◆ **THE PROBLEM**
A letter-for-letter copy of the listing is required, with no pictures in it.

*** Begin section ***

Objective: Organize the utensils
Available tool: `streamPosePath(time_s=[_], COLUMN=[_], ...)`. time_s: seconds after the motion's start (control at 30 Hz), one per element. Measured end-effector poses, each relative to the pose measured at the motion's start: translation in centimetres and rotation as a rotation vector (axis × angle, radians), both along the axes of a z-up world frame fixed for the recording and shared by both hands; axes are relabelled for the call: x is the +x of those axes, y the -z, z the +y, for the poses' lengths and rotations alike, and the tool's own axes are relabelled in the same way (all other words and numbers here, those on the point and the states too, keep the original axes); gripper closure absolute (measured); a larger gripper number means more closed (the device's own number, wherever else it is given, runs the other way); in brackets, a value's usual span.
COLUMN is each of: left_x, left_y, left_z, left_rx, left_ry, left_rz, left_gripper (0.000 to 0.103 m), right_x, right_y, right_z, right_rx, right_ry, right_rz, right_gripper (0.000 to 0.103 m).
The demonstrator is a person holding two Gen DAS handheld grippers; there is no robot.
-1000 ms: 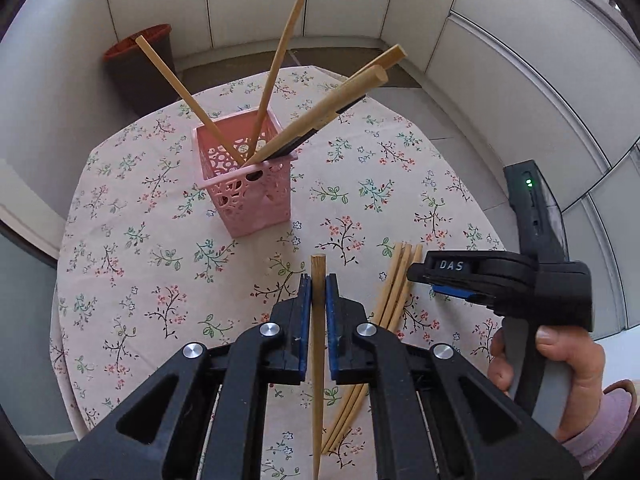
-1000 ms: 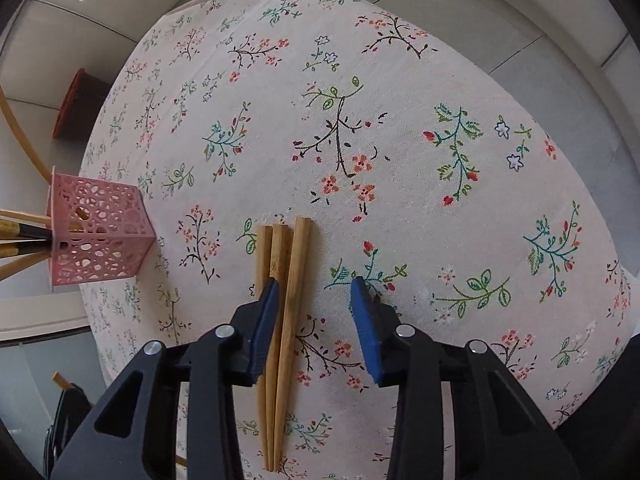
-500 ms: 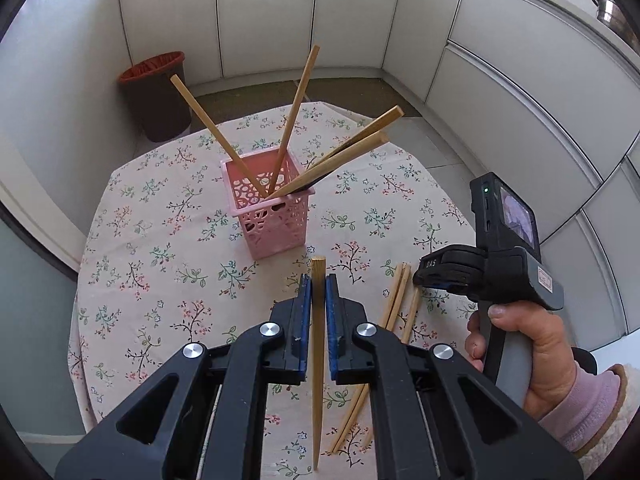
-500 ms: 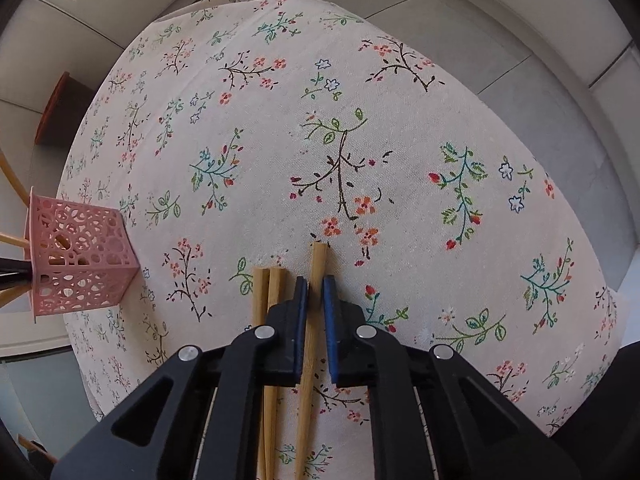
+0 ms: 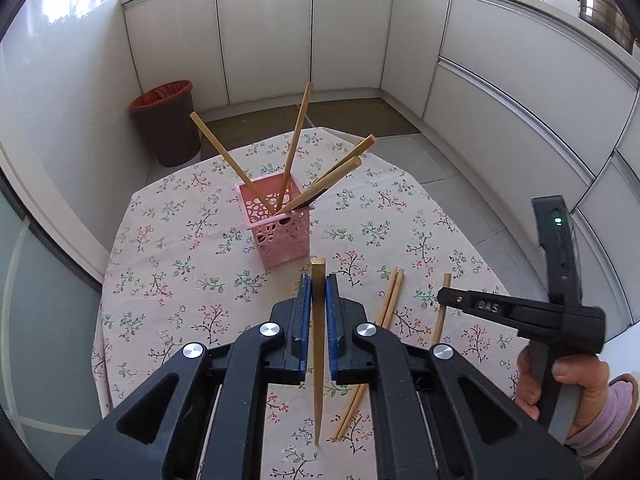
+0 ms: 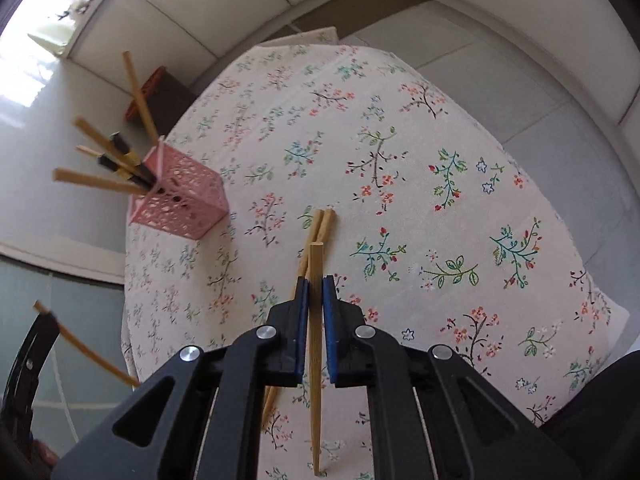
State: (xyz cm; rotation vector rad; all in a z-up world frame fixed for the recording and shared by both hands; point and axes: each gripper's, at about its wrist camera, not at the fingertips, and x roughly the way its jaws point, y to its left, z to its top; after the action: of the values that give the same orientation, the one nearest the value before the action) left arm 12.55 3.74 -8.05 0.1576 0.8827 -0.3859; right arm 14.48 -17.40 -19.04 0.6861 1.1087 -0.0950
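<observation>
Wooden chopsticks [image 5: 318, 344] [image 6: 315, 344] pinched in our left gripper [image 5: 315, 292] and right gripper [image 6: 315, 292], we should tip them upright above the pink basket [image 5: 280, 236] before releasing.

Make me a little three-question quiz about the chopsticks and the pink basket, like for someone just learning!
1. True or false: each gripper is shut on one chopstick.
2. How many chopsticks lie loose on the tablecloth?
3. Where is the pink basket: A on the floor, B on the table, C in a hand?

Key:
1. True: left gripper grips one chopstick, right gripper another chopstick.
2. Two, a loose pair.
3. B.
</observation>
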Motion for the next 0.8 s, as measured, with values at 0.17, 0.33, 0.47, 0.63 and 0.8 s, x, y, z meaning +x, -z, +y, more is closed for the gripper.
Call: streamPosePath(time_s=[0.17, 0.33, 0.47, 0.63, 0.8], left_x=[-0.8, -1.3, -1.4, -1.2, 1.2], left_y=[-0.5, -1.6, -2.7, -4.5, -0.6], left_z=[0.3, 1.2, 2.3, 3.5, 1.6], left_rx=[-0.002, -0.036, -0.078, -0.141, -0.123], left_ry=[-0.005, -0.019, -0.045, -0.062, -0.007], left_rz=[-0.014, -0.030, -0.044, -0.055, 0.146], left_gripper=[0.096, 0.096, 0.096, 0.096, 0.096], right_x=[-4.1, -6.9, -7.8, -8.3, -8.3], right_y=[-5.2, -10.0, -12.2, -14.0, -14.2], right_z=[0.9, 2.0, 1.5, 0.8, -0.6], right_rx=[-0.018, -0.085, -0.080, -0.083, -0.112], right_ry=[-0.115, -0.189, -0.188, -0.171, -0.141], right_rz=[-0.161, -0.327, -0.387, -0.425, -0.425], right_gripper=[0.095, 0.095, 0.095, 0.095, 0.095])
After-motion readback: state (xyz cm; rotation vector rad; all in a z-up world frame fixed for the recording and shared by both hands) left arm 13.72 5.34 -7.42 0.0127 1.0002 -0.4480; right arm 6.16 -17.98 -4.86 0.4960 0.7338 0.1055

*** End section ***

◆ **OUTPUT FOR THIS TASK**
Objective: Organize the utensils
Available tool: `streamPosePath(time_s=[_], COLUMN=[_], ...)`. time_s: seconds after the motion's start (control at 30 Hz), one per element. Measured end-effector poses, each relative to the pose measured at the motion's start: translation in centimetres and rotation as a rotation vector (axis × angle, radians), both along the axes of a z-up world frame fixed for the recording and shared by both hands; axes are relabelled for the call: x is the +x of those axes, y the -z, z the +y, for the poses' lengths and rotations alike, and the tool's own axes are relabelled in the same way (all other words and numbers here, those on the point and the states too, keep the original axes); gripper closure absolute (measured); a larger gripper number means more closed (the device's own number, wherever else it is given, runs the other way); in brackets, a value's usual span.
COLUMN is each of: left_x, left_y, left_z, left_rx, left_ry, left_rz, left_gripper (0.000 to 0.103 m), right_x, right_y, right_z, right_rx, right_ry, right_rz, right_gripper (0.000 to 0.103 m).
The demonstrator is a person holding two Gen DAS handheld grippers; there is no robot.
-1000 ms: 
-1000 ms: 
-500 ms: 
-500 ms: 
+0 ms: 
+0 ms: 
State: (xyz cm; rotation vector rad; all in a z-up world frame fixed for the recording and shared by both hands; point and axes: each gripper's, at about its wrist camera, not at the fingertips, and x roughly the way its jaws point, y to its left, z to its top; after the action: of the values that give the same orientation, the one nearest the value before the action) left arm 12.55 3.74 -8.05 0.1576 0.8827 -0.3859; right arm 14.48 -17.40 -19.04 0.6861 1.1087 -0.0950
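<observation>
Wooden chopsticks [image 5: 318, 344] [image 6: 315, 344] pinched in our left gripper [image 5: 315, 292] and right gripper [image 6: 315, 292], we should tip them upright above the pink basket [image 5: 280, 236] before releasing.

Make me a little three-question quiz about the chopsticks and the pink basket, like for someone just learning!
1. True or false: each gripper is shut on one chopstick.
2. How many chopsticks lie loose on the tablecloth?
3. Where is the pink basket: A on the floor, B on the table, C in a hand?

Key:
1. True: left gripper grips one chopstick, right gripper another chopstick.
2. Two, a loose pair.
3. B.
</observation>
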Motion for the next 0.8 s, as measured, with values at 0.17, 0.33, 0.47, 0.63 and 0.8 s, x, y, z meaning +x, -z, +y, more is closed for the gripper.
Call: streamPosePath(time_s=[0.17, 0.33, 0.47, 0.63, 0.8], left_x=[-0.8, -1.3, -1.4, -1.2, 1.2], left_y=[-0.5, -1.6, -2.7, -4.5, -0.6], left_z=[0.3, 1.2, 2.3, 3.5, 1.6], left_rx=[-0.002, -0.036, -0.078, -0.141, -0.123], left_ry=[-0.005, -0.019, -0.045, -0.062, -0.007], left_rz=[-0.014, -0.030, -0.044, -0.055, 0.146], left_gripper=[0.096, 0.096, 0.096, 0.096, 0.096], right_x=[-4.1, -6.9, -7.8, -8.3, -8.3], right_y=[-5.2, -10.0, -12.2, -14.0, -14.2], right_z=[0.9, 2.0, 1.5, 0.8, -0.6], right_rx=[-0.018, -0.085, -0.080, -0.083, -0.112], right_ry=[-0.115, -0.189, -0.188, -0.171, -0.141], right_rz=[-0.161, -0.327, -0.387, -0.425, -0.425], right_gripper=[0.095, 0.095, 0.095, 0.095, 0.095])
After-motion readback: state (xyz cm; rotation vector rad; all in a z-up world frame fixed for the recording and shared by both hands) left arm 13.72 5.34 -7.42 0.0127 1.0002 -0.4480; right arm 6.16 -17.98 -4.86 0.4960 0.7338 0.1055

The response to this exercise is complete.